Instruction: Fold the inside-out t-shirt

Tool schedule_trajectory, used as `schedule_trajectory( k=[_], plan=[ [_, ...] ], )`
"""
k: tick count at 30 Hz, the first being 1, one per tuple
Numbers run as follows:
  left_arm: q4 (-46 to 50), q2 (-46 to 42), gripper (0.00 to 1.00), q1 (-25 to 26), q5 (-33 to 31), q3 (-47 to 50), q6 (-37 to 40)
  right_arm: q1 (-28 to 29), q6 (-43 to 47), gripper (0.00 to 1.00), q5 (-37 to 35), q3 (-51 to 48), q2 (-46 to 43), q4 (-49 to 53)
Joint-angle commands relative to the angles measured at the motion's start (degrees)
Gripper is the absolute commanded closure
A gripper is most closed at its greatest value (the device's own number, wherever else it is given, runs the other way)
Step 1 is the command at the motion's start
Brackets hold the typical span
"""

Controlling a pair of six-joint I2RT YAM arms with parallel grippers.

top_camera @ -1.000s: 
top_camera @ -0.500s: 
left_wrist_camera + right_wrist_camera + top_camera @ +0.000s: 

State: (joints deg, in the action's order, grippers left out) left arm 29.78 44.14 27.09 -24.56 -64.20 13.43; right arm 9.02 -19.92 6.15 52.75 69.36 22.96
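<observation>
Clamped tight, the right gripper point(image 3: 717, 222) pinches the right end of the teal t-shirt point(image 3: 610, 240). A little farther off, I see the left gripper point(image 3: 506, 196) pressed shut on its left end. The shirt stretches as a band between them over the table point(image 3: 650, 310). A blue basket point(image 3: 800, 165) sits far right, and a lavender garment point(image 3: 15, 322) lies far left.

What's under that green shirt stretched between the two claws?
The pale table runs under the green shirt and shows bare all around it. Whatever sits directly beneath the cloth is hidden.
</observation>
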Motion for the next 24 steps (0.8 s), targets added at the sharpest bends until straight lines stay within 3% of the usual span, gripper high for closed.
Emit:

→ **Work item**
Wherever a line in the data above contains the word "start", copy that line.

→ **Response area**
Joint-angle commands relative to the angles measured at the motion's start (degrees)
Step 1 is the command at the motion's start

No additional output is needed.